### About this exercise:
Print the lines of the listing below verbatim from its first line through the line bearing "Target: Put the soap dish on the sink". Any pictures are to be omitted.
────────
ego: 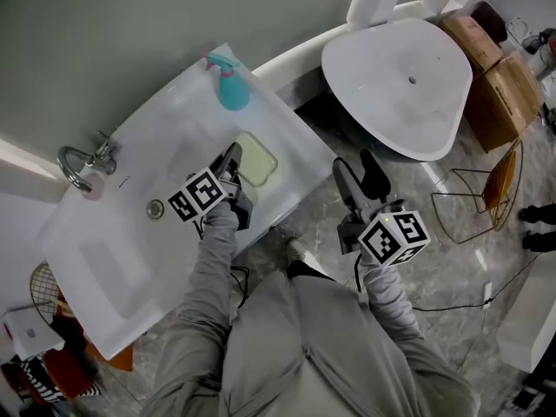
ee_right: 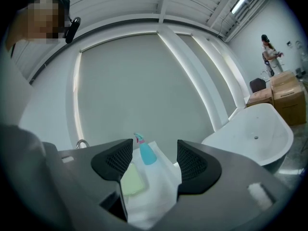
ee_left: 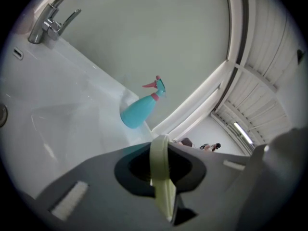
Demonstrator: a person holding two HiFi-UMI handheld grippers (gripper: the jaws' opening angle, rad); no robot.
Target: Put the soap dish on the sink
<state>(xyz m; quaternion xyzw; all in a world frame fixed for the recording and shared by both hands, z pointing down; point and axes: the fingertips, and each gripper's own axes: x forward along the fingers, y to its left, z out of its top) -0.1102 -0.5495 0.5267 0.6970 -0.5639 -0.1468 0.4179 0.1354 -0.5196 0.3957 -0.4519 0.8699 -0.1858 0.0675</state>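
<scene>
The soap dish (ego: 259,161) is a pale yellow-green rectangle over the right end of the white sink (ego: 130,233). My left gripper (ego: 232,158) is shut on its near edge. In the left gripper view the soap dish (ee_left: 161,177) shows edge-on, pinched between the two dark jaws. Whether it touches the sink deck I cannot tell. My right gripper (ego: 358,168) hangs over the floor to the right of the sink, open with nothing between its jaws. Through that gap the soap dish (ee_right: 131,179) shows on the sink's deck side.
A teal spray bottle (ego: 231,87) with a pink trigger stands at the sink's far right corner. The chrome tap (ego: 83,163) and drain (ego: 155,208) lie left. A white bathtub (ego: 400,85), cardboard boxes (ego: 497,89) and a wire stand (ego: 486,200) fill the right.
</scene>
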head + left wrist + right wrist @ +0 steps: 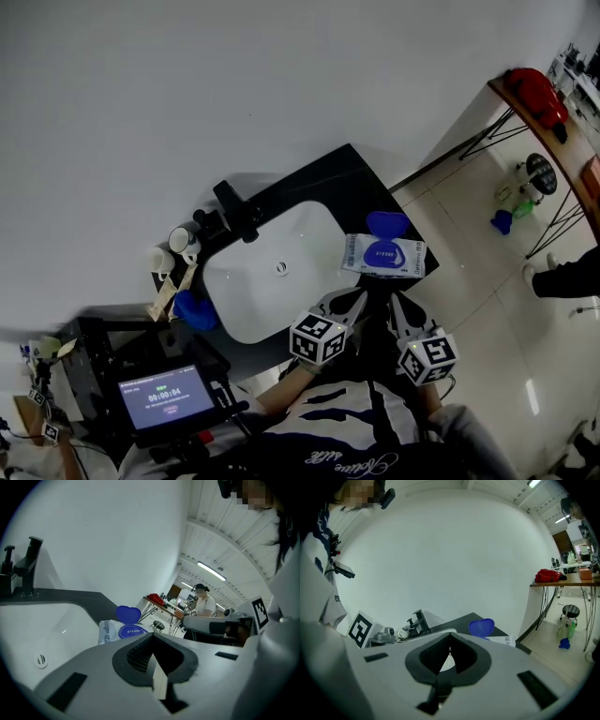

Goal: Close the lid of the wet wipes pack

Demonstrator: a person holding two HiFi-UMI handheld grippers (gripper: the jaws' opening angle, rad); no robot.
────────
### Written response:
ego: 
ee_right: 
ee_left: 
Demonstrator: a person holding two HiFi-UMI handheld grippers (gripper: the jaws' opening angle, rad); no robot.
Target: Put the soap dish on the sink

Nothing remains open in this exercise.